• [TASK DETAILS]
Count the lines in the listing below that hold the string "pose". Reply with the number alone.
------------------------
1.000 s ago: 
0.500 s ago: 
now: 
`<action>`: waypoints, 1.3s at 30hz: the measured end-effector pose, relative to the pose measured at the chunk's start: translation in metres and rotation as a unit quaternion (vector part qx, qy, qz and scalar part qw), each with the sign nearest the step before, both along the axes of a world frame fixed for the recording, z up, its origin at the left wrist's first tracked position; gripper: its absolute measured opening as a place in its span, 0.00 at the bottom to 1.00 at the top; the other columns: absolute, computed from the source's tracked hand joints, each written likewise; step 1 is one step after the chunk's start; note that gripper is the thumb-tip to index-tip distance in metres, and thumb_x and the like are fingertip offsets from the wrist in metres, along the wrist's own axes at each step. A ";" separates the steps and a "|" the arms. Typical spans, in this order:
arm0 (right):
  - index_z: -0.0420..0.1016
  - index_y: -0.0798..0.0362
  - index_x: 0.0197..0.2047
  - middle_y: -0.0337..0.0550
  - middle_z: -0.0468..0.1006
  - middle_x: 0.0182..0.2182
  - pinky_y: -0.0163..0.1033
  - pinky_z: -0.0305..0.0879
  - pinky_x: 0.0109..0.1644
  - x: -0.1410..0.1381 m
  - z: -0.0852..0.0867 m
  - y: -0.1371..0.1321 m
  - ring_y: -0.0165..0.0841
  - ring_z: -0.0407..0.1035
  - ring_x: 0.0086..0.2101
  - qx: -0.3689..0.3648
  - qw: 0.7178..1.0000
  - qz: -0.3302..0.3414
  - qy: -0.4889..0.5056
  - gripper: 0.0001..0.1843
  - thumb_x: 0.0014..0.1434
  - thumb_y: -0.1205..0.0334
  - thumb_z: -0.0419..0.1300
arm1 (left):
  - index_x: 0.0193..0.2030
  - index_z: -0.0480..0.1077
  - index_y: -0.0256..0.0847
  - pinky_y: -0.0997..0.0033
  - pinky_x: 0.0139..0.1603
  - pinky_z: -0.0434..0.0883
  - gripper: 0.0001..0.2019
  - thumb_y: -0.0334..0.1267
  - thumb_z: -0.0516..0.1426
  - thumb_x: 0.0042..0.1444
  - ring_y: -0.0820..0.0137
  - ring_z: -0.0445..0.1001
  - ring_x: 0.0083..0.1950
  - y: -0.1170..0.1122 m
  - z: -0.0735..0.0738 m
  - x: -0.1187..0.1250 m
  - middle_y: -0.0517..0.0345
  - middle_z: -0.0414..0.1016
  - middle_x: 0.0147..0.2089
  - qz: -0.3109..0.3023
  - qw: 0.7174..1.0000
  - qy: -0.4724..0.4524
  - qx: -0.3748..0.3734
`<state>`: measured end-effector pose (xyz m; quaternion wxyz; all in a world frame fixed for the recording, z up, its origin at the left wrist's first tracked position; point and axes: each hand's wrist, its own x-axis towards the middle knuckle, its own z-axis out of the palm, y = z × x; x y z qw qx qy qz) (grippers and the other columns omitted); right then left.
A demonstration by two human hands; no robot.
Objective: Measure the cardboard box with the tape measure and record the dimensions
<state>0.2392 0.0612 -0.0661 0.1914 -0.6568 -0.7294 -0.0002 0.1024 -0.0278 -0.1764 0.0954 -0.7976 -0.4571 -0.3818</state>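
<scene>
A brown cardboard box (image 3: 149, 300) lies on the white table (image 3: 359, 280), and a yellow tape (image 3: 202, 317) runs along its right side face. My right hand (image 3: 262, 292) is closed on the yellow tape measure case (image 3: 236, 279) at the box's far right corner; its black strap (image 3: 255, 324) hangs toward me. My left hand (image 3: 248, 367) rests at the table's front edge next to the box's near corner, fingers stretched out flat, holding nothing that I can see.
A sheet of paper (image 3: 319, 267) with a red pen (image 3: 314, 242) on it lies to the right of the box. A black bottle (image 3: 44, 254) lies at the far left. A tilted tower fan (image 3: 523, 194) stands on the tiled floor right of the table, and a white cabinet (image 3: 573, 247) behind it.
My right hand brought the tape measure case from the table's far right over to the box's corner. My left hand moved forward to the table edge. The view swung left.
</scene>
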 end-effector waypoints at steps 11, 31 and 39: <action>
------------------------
• [SOLUTION TO THIS PROBLEM]
2